TASK DETAILS:
Below are the data; count the lines with the string "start" in them and give that number only.

SUPPLIED INFORMATION:
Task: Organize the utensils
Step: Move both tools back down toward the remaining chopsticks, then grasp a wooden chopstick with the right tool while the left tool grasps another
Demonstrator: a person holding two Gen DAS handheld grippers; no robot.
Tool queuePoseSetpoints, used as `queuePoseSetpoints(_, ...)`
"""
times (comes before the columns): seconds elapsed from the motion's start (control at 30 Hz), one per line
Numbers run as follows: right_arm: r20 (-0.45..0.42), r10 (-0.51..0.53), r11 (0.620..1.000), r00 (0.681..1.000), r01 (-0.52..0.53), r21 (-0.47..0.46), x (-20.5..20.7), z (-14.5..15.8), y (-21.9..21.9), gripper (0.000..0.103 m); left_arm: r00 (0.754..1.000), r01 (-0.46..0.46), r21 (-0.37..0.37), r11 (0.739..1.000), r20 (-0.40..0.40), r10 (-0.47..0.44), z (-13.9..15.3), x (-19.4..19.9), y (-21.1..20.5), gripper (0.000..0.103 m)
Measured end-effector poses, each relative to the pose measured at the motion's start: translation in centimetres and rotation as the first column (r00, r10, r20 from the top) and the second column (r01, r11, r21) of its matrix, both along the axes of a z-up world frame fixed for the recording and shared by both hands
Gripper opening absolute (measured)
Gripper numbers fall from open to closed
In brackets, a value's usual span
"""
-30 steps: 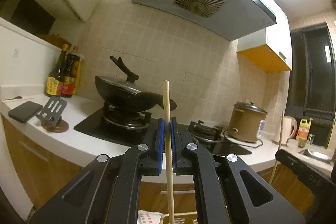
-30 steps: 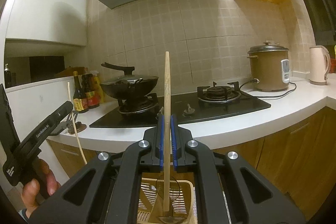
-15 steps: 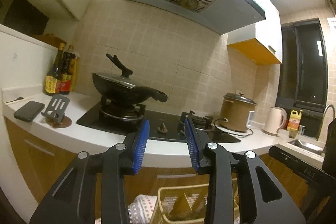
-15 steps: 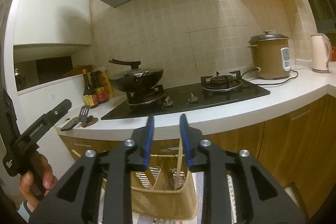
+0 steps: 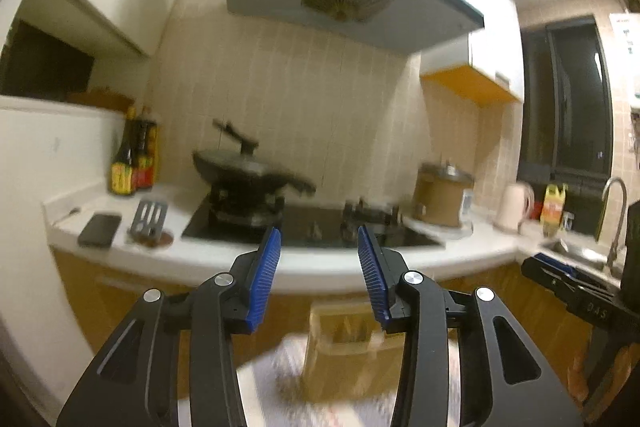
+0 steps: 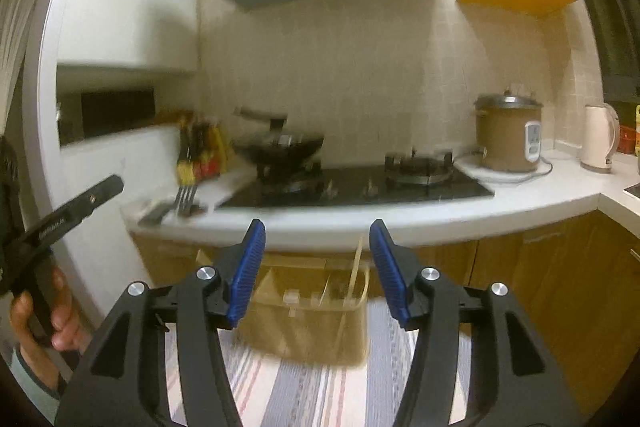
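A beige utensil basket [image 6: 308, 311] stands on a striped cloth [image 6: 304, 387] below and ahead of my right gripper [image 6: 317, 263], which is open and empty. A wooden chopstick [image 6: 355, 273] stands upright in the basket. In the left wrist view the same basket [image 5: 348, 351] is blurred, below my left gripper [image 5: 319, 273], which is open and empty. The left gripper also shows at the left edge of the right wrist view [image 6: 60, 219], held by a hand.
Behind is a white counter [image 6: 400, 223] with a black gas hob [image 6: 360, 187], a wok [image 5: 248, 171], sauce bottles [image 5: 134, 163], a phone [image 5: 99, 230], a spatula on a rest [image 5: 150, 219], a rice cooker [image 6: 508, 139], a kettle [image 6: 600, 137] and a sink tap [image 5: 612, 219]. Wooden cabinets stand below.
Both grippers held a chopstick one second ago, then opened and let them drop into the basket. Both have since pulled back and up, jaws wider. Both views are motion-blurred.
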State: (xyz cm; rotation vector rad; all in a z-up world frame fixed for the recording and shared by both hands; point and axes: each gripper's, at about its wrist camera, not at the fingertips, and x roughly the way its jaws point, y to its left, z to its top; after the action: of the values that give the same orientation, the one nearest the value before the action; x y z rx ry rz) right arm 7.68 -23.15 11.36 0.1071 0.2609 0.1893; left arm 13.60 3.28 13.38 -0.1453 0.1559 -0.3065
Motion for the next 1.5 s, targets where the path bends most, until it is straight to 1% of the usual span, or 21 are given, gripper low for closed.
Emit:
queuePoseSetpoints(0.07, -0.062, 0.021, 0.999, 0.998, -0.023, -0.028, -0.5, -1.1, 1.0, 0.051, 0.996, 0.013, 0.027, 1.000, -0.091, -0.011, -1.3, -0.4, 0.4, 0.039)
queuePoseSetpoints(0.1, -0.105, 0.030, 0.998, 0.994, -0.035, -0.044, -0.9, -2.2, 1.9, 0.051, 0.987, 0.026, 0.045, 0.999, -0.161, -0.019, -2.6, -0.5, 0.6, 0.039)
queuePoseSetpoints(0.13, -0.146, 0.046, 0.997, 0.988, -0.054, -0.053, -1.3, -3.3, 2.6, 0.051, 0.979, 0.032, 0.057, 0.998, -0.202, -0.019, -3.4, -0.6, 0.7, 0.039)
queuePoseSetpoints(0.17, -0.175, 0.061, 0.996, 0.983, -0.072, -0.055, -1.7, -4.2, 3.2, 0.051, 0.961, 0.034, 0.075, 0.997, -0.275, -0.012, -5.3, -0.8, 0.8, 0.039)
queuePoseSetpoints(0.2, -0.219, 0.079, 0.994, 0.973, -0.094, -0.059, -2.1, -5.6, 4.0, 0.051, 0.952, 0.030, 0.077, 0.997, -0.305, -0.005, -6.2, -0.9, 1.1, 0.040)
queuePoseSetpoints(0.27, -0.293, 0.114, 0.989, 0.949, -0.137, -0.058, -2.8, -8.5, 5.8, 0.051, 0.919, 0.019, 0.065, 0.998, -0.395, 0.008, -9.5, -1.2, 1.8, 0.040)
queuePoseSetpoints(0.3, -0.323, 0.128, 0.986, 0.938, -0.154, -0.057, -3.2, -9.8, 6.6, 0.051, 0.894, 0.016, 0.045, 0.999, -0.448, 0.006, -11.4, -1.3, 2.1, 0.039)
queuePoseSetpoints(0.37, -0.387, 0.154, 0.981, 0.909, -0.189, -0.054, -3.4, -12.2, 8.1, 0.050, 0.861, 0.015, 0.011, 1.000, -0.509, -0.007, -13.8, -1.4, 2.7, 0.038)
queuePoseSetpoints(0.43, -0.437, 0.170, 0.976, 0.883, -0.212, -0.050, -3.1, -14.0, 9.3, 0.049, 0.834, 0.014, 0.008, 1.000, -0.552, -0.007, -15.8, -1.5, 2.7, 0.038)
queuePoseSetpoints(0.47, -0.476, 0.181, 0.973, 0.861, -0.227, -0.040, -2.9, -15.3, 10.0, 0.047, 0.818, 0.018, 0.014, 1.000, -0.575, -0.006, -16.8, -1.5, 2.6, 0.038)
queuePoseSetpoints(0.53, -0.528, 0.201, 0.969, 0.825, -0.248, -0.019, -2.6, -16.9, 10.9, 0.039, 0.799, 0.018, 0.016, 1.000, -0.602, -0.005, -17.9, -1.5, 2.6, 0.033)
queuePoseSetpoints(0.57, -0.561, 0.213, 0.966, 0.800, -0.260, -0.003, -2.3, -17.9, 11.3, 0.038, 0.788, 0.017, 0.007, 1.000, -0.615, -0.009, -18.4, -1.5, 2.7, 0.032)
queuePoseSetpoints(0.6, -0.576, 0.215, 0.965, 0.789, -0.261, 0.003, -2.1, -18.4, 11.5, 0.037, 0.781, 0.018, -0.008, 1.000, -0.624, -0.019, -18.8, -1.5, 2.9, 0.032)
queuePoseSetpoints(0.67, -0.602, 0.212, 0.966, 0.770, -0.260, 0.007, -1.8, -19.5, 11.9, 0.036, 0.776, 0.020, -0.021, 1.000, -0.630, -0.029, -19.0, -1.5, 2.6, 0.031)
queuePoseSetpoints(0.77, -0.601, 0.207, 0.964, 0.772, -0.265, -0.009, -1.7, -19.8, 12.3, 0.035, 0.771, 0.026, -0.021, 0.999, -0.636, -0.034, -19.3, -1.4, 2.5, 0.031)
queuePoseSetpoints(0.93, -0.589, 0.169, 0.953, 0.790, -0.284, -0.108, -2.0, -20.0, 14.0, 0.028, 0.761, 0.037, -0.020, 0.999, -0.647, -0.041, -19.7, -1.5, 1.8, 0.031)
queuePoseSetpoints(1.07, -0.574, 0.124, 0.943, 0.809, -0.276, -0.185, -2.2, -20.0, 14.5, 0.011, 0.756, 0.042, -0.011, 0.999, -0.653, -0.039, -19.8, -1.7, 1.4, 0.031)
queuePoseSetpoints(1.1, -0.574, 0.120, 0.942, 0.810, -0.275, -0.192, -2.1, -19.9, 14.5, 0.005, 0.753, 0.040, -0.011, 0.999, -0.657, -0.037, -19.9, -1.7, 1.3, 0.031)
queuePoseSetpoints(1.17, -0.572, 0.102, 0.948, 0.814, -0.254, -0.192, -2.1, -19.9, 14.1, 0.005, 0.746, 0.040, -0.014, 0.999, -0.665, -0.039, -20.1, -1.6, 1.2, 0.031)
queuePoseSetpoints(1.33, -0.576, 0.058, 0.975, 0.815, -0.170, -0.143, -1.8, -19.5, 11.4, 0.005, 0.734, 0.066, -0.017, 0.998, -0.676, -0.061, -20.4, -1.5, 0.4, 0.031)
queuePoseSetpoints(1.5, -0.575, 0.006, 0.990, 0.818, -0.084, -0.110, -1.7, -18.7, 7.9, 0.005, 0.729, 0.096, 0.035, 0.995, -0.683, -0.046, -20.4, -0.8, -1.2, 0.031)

SOLVED EXERCISE:
2